Nye anticipates double-digit volume growth in the company’s nonresidential end-use market, driven primarily by increased energy shipments, although some energy-sector activity will continue to be affected by natural gas prices, the timing of lease commitments for oil and natural gas companies, geographic transitions and weather conditions.
“We expect the rate of improvement in our residential end-use market to accelerate over the rate of improvement in 2011,” Nye said. “Our ChemRock/Rail shipments should range from flat to down slightly. As such, we anticipate heritage aggregates product line shipments for the full year to increase 4 to 5 percent and pricing to increase 2 to 4 percent. A variety of factors beyond our direct control may exert pressure on our volumes and our forecasted pricing increase is not expected to be uniform across the company. Heritage aggregates product line direct production costs per ton are expected to be flat compared with 2011, in spite of our expectation to reduce production as part of controlling our inventory levels.”
Vulcan Materials year-over-year EBITDA improvement to be realized from cost reduction initiatives underway across the organization, including additional savings from its Profit Enhancement Plan, as well as a year-over-year improvement in second half segment earnings in aggregates, concrete and asphalt. The company expects controllable costs in the second half of 2012 to decrease approximately $50 million from the prior year.

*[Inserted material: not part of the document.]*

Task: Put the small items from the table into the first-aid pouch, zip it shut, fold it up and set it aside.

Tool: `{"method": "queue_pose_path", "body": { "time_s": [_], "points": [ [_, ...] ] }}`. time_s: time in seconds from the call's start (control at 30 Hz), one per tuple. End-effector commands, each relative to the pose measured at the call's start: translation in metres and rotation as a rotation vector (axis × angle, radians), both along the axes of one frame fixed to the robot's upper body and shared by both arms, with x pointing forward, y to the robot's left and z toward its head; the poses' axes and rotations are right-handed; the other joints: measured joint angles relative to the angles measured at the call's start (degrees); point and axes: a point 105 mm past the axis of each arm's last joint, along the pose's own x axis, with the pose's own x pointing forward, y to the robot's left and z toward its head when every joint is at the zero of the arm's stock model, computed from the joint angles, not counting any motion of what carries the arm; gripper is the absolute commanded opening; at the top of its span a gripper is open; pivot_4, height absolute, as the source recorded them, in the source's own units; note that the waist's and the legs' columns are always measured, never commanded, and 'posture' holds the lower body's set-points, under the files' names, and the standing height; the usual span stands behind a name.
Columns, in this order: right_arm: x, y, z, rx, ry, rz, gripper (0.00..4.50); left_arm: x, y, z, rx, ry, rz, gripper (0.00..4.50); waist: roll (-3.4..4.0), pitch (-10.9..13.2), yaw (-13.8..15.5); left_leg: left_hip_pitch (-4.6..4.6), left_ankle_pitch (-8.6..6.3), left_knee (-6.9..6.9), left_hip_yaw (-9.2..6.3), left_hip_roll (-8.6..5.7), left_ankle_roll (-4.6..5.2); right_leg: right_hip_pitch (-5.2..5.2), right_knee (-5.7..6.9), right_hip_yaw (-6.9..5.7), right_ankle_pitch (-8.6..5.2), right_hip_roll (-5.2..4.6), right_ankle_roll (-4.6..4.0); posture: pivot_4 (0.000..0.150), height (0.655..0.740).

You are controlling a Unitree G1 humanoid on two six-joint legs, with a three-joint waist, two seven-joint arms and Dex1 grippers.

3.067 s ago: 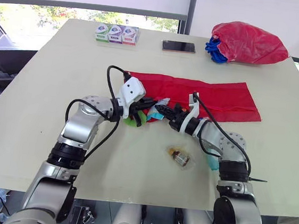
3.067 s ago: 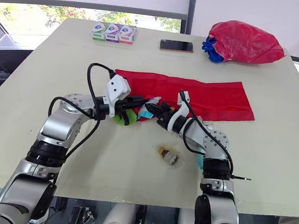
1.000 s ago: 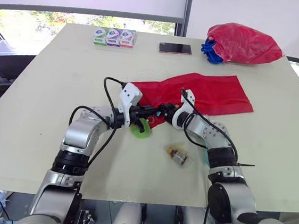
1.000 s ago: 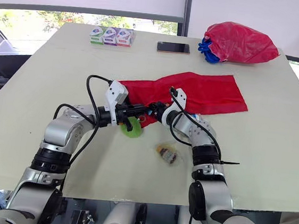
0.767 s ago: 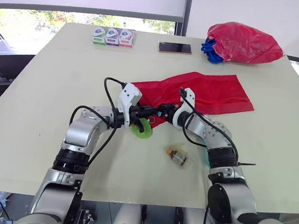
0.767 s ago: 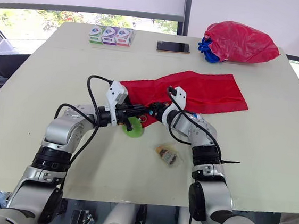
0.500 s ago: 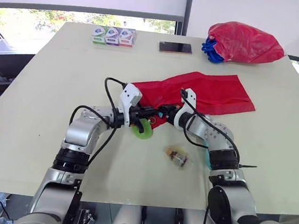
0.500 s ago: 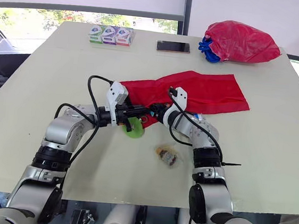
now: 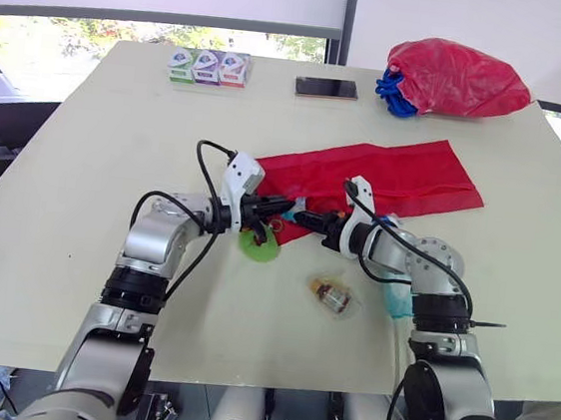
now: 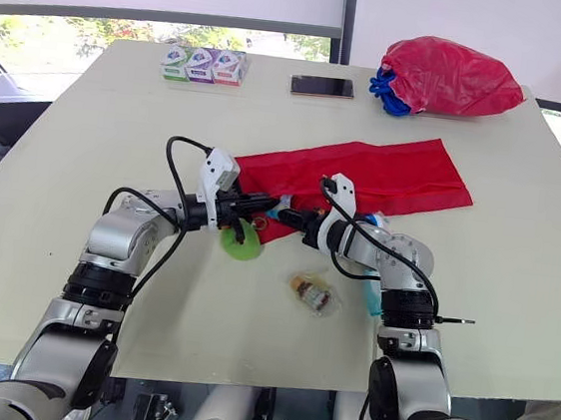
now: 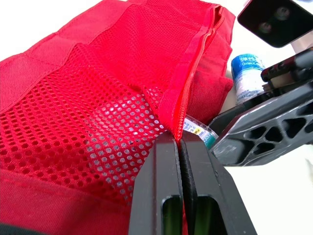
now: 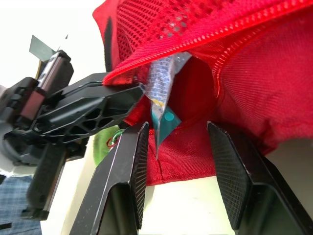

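2 robot grippers work at the open mouth of a red first-aid pouch [image 9: 394,177] on a pale table [image 9: 86,150].

The pouch lies unfolded across the middle of the table. The left gripper [image 11: 180,147], fingers shut tight, pinches the pouch's zip edge and lifts it. The right gripper [image 12: 178,129] faces the mouth with fingers spread wide, gripping nothing; a foil sachet [image 12: 164,93] sticks half out of the opening between them. Loading looks partly done. At least 3 items lie outside: a green ring [image 9: 260,245] just beside the mouth, a clear packet [image 9: 334,296] nearer the robot, and a small blue-and-white bottle [image 11: 246,73] beside the right gripper. Zipping, folding and setting aside are all left.
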Motion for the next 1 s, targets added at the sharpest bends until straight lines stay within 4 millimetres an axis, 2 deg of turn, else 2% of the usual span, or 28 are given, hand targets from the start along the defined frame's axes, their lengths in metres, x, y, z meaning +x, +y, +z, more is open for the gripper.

“Aggregates freight-adjusted pricing is expected to increase 1 to 3 percent in 2012,” said Don James, chairman and chief executive officer. “Aggregates demand should benefit from a recovery in private construction activity and stability in highway funding in our markets. As a result, same-store shipments are expected to increase 1 to 3 percent versus the prior year. Total aggregates shipments for the full year are expected to be flat to 2 percent higher as a result of the sale of Indiana operations in 2011. The uneven pace of growth in shipments through the first half of 2012 across our key markets make forecasting overall volume growth more difficult. The full year outlook assumes a more normal geographic mix of shipments in the second half of 2012.”
Unit costs for diesel fuel are expected to increase modestly from second half 2011 levels resulting in a full year increase of 1 to 5 percent from the prior year, according to James.